Make an exact copy of the lines below.
________
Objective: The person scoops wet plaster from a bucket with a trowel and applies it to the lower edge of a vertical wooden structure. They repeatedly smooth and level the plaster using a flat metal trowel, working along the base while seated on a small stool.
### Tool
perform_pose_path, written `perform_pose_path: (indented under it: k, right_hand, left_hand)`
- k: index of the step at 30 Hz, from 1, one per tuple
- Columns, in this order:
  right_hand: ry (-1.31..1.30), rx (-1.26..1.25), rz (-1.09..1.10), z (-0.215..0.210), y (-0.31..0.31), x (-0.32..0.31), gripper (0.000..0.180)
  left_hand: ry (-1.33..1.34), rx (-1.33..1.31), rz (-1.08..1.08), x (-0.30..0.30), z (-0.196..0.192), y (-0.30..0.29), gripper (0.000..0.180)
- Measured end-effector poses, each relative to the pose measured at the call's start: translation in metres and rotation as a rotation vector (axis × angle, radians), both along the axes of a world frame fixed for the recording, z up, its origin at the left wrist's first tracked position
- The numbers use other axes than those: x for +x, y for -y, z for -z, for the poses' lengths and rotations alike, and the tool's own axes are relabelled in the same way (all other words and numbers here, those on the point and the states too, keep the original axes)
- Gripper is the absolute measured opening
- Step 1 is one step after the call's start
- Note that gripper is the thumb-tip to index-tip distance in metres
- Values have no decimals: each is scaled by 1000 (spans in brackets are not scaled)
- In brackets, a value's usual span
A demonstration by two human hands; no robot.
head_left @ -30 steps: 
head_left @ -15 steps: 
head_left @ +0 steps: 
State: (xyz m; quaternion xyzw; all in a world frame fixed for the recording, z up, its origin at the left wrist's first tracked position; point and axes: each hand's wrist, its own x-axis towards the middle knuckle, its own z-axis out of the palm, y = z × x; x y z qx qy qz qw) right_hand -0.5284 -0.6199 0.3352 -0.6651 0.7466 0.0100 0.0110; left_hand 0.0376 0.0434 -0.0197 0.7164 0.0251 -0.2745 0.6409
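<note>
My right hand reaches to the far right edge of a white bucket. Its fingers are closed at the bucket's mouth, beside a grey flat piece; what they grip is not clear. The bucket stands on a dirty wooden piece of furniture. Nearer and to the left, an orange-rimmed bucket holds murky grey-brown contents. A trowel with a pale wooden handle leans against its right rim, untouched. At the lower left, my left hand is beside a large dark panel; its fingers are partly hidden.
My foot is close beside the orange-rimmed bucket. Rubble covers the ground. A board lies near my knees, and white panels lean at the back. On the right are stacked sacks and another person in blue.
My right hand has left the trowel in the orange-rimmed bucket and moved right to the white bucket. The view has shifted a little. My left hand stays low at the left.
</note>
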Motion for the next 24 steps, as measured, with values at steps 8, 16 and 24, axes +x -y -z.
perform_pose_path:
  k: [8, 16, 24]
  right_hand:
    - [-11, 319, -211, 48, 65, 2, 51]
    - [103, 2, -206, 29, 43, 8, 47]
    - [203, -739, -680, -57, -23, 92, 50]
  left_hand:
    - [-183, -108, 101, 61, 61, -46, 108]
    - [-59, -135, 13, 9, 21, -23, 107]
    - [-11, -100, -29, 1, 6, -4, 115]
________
» Result of the exercise:
Objective: The person scoops wet plaster from a bucket with a trowel and applies it to the lower edge of a vertical wooden structure. They repeatedly smooth and level the plaster using a flat metal trowel, working along the base while seated on a small stool.
### Tool
perform_pose_path, written `perform_pose_path: (indented under it: k, right_hand, left_hand)`
- k: index of the step at 30 Hz, from 1, one per tuple
- Columns, in this order:
  right_hand: ry (-1.31..1.30), rx (-1.26..1.25), rz (-1.09..1.10), z (-0.215..0.210), y (-0.31..0.31), x (-0.32..0.31), gripper (0.000..0.180)
  left_hand: ry (-1.33..1.34), rx (-1.33..1.31), rz (-1.08..1.08), x (-0.30..0.30), z (-0.196..0.192), y (-0.30..0.29), gripper (0.000..0.180)
- Measured end-effector poses, each relative to the pose measured at the call's start: translation in metres and rotation as a rotation vector (axis × angle, radians), both along the axes of a world frame fixed for the recording, z up, its origin at the left wrist's first tracked position
- The numbers use other axes than those: x for +x, y for -y, z for -z, for the poses' lengths and rotations alike, and the tool's own axes are relabelled in the same way (all other words and numbers here, those on the point and the states too, keep the original axes)
- Gripper is the absolute measured opening
- Step 1 is one step after the call's start
- Note that gripper is the thumb-tip to index-tip distance in metres
- Values have no decimals: each is scaled by 1000 (spans in brackets are not scaled)
- In brackets, a value's usual span
A demonstration by two human hands; no robot.
head_left @ -30 steps: 
head_left @ -15 steps: 
head_left @ +0 steps: 
State: (xyz m; quaternion xyzw; all in a world frame fixed for the recording, z up, its origin at the left wrist's first tracked position; point and axes: each hand's wrist, its own x-axis towards the middle knuckle, its own z-axis out of the palm, y = z × x; x y z qx qy qz qw) right_hand -0.5284 -0.6199 0.3352 -0.6651 0.7466 0.0100 0.0110; left_hand 0.0376 0.0434 -0.0197 0.7164 0.0251 -0.2745 0.6409
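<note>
My right hand reaches to the far right edge of a white bucket. Its fingers are closed at the bucket's mouth, beside a grey flat piece; what they grip is not clear. The bucket stands on a dirty wooden piece of furniture. Nearer and to the left, an orange-rimmed bucket holds murky grey-brown contents. A trowel with a pale wooden handle leans against its right rim, untouched. At the lower left, my left hand is beside a large dark panel; its fingers are partly hidden.
My foot is close beside the orange-rimmed bucket. Rubble covers the ground. A board lies near my knees, and white panels lean at the back. On the right are stacked sacks and another person in blue.
My right hand has left the trowel in the orange-rimmed bucket and moved right to the white bucket. The view has shifted a little. My left hand stays low at the left.
</note>
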Motion for the next 24 steps, as measured, with values at steps 8, 16 and 24, axes +x -y -z.
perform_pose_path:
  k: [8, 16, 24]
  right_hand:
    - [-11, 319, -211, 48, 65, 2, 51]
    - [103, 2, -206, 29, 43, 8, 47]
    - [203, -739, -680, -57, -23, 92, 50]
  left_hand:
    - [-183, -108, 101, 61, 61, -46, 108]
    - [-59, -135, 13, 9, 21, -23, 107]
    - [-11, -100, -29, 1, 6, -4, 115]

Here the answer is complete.